17. L'Italia dal dopoguerra al "miracolo economico"

Di Daniele Calì

Nel secondo dopoguerra, l’Italia, fragile sotto l’aspetto economico, deve fare i conti con la disoccupazione, il debito pubblico, la svalutazione della lira e l’inflazione. Ai tempi del governo di coalizione presieduto da Parri (il primo dopo la caduta del Fascismo), vi sono tre protagonisti della vita politica: la Democrazia cristiana, il Partito comunista e il Partito d’Azione, di orientamento liberal-socialista. Al governo Parri succede quello diretto dal democristiano De Gasperi; nel 1946 il referendum decide fra monarchia e repubblica. La votazione dà la vittoria alla Repubblica e costringe i Savoia all’esilio. In questo periodo comincia la ricostruzione economica, che vede scontrarsi un’idea basata sul libero mercato e sull’iniziativa privata, e una che sostiene il ruolo programmatore dello stato. La divergenza, unita al manifestarsi della "guerra fredda", porta alla rottura dell’unità antifascista e alla nascita del primo governo centrista a guida Dc: comunisti e socialisti, che erano anch’essi parte del governo Parri, passano all’opposizione.

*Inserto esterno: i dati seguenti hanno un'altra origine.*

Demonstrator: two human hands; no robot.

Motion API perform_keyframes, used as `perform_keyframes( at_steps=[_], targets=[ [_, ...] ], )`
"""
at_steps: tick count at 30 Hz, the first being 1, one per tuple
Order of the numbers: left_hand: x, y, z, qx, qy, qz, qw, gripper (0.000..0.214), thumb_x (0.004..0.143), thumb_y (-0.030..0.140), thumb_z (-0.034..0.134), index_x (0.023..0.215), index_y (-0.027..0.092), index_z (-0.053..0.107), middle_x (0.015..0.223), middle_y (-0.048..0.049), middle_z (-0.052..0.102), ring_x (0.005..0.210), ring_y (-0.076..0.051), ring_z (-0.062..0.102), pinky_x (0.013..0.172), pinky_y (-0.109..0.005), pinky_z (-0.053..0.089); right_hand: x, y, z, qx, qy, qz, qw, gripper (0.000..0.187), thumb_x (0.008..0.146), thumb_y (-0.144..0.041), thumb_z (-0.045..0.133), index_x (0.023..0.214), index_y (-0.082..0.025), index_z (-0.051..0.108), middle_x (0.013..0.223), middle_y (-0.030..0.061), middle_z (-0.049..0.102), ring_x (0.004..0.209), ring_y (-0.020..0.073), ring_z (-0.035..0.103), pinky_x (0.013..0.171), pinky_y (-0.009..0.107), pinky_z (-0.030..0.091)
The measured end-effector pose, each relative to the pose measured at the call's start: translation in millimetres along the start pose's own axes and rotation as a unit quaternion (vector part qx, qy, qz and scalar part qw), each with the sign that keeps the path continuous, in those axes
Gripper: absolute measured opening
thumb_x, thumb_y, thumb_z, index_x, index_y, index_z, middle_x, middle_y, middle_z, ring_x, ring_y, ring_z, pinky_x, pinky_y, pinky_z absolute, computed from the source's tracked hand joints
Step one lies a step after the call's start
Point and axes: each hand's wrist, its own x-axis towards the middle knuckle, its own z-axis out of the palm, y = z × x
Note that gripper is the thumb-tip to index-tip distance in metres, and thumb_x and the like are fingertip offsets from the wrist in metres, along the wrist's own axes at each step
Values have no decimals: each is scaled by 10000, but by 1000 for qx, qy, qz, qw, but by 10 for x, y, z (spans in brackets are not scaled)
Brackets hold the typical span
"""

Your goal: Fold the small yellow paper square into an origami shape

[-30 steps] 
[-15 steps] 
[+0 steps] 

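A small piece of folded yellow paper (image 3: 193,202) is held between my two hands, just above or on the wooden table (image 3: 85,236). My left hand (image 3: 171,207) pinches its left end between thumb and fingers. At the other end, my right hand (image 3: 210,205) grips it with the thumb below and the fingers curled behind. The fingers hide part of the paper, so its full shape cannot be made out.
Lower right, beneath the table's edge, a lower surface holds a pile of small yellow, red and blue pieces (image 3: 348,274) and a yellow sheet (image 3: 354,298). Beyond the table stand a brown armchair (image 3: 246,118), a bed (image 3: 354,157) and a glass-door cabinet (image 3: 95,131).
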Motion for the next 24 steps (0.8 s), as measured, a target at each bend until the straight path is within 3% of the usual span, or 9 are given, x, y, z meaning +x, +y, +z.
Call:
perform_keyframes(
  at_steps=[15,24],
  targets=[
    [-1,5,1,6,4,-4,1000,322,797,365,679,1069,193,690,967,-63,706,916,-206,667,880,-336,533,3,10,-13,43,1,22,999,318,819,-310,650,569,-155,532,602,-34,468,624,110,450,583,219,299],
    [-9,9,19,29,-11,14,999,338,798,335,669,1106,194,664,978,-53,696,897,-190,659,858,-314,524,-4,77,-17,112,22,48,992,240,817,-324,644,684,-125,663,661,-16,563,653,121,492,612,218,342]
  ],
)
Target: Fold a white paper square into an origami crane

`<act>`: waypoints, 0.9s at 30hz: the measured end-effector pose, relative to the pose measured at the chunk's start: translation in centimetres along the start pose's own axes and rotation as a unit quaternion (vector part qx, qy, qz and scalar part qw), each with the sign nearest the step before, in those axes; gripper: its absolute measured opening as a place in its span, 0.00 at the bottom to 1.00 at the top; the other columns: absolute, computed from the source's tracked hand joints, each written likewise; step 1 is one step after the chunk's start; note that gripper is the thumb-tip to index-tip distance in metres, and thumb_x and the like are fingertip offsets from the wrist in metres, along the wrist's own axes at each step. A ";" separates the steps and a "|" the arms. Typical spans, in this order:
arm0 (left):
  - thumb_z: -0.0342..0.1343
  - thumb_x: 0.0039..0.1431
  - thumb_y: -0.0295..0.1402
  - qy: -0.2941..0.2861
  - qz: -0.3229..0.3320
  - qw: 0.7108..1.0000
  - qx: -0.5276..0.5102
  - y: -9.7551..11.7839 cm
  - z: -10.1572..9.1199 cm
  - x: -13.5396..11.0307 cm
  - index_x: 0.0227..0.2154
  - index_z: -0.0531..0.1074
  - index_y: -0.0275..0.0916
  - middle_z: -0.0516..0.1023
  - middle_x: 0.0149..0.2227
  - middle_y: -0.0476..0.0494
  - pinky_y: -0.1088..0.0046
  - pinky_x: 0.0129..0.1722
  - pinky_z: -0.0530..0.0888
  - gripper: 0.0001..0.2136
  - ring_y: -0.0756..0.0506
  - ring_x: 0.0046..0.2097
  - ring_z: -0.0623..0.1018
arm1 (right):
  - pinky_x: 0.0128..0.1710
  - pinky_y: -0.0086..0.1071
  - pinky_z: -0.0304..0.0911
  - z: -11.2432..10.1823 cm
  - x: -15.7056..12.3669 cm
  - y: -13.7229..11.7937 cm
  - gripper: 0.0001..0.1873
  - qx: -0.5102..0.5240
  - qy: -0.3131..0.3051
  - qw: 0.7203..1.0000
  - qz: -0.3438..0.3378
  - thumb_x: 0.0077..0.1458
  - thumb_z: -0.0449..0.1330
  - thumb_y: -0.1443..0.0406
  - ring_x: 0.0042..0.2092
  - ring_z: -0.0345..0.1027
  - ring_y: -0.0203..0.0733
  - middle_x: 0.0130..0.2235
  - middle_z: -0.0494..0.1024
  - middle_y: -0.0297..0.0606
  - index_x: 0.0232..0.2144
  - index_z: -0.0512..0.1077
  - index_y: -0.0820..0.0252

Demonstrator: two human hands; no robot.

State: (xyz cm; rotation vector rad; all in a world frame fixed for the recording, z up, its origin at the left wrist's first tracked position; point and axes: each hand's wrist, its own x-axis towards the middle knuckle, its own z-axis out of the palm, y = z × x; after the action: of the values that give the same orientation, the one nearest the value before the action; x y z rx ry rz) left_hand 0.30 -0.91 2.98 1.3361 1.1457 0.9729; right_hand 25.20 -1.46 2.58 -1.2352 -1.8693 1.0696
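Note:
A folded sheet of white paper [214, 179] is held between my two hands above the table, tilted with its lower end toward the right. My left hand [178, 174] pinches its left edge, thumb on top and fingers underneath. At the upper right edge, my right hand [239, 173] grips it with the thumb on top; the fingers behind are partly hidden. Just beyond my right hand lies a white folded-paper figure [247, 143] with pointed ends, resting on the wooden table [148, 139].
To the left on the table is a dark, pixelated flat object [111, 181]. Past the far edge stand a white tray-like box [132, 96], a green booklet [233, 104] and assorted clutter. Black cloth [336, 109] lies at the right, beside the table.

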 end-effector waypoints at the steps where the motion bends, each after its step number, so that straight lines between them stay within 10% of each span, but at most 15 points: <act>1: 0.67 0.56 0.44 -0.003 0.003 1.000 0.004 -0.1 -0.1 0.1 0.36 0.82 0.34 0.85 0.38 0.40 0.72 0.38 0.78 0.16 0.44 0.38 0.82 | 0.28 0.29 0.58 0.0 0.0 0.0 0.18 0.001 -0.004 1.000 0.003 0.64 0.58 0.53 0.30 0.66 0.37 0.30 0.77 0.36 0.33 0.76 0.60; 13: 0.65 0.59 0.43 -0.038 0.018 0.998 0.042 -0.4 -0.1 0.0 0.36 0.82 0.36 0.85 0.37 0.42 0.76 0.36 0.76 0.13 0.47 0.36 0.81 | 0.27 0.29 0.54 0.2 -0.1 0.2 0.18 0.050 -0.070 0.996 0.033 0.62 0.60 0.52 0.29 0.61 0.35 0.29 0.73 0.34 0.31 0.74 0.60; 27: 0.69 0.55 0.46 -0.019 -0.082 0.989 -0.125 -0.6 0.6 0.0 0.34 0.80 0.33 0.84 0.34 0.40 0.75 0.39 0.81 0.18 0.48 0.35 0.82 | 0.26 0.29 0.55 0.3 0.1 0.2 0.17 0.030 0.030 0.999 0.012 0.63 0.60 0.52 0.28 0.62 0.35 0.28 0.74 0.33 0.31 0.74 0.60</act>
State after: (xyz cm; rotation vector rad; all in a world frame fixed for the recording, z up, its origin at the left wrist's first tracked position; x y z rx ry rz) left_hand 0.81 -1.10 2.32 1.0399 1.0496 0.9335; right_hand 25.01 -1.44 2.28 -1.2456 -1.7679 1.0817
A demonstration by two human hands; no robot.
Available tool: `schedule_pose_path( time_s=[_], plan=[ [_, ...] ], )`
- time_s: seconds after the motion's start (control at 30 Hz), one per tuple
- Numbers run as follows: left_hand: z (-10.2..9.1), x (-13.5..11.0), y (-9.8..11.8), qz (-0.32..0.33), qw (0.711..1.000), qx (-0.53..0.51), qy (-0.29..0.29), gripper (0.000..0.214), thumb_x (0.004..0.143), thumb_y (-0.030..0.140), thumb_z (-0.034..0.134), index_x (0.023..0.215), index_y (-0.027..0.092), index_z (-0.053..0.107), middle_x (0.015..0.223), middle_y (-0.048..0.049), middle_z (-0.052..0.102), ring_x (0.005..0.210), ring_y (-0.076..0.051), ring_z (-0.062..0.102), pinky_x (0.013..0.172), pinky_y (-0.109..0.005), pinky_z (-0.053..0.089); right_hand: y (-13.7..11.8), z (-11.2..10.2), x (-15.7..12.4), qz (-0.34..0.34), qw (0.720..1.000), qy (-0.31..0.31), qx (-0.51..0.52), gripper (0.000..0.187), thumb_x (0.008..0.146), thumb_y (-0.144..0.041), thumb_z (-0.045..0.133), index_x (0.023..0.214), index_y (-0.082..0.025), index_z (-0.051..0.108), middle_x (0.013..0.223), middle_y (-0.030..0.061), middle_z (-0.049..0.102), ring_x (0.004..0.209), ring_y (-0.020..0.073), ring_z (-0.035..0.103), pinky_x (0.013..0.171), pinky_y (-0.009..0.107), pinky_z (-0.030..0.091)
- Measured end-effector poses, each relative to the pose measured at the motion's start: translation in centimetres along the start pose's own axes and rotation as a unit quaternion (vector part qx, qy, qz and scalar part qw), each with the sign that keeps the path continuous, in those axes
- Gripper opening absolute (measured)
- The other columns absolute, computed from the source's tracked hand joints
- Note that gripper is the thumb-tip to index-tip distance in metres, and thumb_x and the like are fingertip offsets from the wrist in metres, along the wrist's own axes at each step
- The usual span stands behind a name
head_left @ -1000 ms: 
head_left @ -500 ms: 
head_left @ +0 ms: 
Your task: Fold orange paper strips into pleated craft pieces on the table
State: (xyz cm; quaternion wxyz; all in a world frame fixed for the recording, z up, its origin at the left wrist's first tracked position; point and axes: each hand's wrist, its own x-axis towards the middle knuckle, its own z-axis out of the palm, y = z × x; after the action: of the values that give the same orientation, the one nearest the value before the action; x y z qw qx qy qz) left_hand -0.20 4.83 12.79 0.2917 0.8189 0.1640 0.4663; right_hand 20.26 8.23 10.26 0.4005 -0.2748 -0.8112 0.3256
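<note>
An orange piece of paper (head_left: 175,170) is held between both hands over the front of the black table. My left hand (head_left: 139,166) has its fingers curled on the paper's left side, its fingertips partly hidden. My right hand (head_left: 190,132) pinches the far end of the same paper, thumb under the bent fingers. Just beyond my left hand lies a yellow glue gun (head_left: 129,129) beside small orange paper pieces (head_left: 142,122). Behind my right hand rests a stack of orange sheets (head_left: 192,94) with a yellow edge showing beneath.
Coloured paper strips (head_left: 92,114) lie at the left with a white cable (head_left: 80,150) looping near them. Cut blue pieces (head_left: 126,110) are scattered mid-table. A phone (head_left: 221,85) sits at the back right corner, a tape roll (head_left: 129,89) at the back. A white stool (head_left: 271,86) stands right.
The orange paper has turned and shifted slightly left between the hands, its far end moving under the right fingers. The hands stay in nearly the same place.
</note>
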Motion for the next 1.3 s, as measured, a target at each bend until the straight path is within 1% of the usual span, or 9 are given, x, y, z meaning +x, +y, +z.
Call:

In questi anni, l’Assemblea costituente vara la Costituzione repubblicana, che si fonda sul rifiuto del fascismo e si ispira ai valori e agli ideali delle maggiori forze politiche del Paese. Dopo la rottura dell’unità antifascista,alla fine degli anni Quaranta, la Dc controlla l’ordine pubblico, difende i valori cattolici, la proprietà privata e la libertà economica; il Partito è appoggiato dagli Stati Uniti e dal Vaticano. Il Fronte popolare socialcomunista propone un programma economico basato sul ruolo attivo dello Stato, sulle nazionalizzazioni delle maggiori industrie e sulla lotta ai monopoli. Nel 1948, dal sindacato Cgil si staccano Cisl e Uil; questa rottura provoca una fase di crisi nel movimento operaio.

Nella seconda metà degli anni Cinquanta, inizia la fase del “miracolo economico “: aumenta la popolazione urbana, si sviluppa l’industria, avviene un’immigrazione interna dal Sud agricolo al Nord industralizzato dell’Italia; questo fenomeno, però, porta sì all’aumento dei redditi, ma a ciò non corrisponde il rinnovamento tecnologico industriale e l’ampliamento dei beni pubblici e sociali. Rimane irrisolto, in particolare, il problema del ritardo di sviluppo economico del Meridione, dove esistono gravi fenomeni, come la diffusione del potere mafioso.